For the business of chemistry, the indicators still bring to mind a red banner for basic and specialty chemicals.
According to data released by the Association of American Railroads, chemical railcar loadings were up 8.7% to 27,356 for the week ending 7 January. Loadings were down 10.0% Y/Y (13-week MA) and have been on the rise for 7 of the last 13 weeks.
U.S. chemicals trade contracted in November by 6.2% as exports fell by 9.5% and imports fell by 2.5% in the month. The U.S. chemicals trade surplus dropped by $1 billion to $620 million in November. The YTD/YTD comparison on the balance was down by 2.7%. Chemical exports fell in all categories except for agricultural chemicals. Chemical imports fell in all sectors expect for agricultural chemicals and bulk petrochemicals and intermediates.
Sales of chemicals at the wholesale level rose 0.5% in November to $14.7 billion. Inventories also continued to decline, off by 2.1% to $16.4 billion. Compared to a year ago, wholesale sales of chemicals were up 11.8% Y/Y while inventories were up 17.7% Y/Y. The inventories-to-sales ratio fell from 1.15 in October to 1.12 in November. This was up from 1.06 a year ago.
Chemical import prices fell for a seventh consecutive month in December, down by 1.2%. Export prices also declined, down 0.8%. Compared to a year ago import prices remained ahead by 0.2% Y/Y while export prices were off 3.8% Y/Y. For the whole of 2022, chemical import prices were up 15.4% following a 17.8% gain in 2021.
The U.S. Geological Survey reported that monthly production of soda ash in October was 1,030 thousand tons, up 28.0% compared to the previous month and up 9.3% Y/Y. Stocks rose 26.3% over September to 298 thousand tons at the end of the month, a 9-day supply. Ending stocks were up 8.8% Y/Y.
Note On the Color Codes
The banner colors represent observations about the current conditions in the overall economy and the business chemistry. For the overall economy we keep a running tab of 20 indicators.
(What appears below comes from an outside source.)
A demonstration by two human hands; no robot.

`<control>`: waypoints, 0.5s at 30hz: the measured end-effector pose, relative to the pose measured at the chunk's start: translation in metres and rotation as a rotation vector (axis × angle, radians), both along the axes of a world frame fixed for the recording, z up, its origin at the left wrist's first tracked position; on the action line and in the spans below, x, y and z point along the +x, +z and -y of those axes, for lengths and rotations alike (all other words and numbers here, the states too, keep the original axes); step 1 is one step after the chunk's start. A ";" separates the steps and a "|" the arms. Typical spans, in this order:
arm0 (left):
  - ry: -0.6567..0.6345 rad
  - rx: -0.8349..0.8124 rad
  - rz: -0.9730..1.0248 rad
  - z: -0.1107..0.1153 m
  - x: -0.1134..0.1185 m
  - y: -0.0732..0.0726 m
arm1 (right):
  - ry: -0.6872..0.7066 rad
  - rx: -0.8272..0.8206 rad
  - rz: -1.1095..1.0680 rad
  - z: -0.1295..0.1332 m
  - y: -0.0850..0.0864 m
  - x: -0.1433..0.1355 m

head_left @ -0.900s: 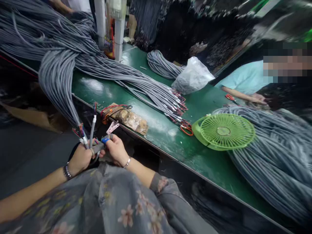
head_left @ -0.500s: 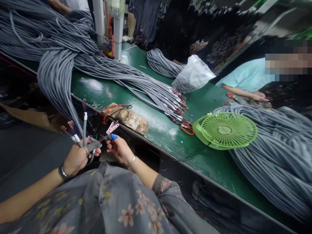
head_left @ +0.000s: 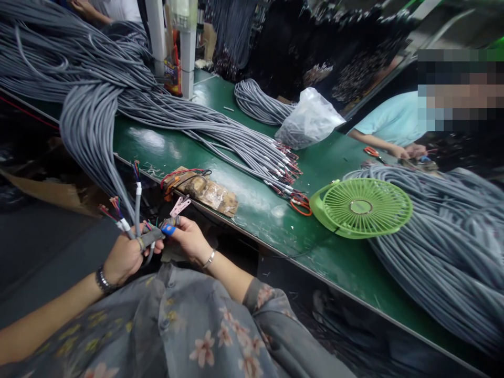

The banner color for the macroeconomic section is determined as follows:
Green – 13 or more positives
Yellow – between 8 and 12 positives
Red – 7 or fewer positives
For the chemical industry there are fewer indicators available. As a result we rely upon judgment whether production in the industry (defined as chemicals excluding pharmaceuticals) has increased or decreased three consecutive months.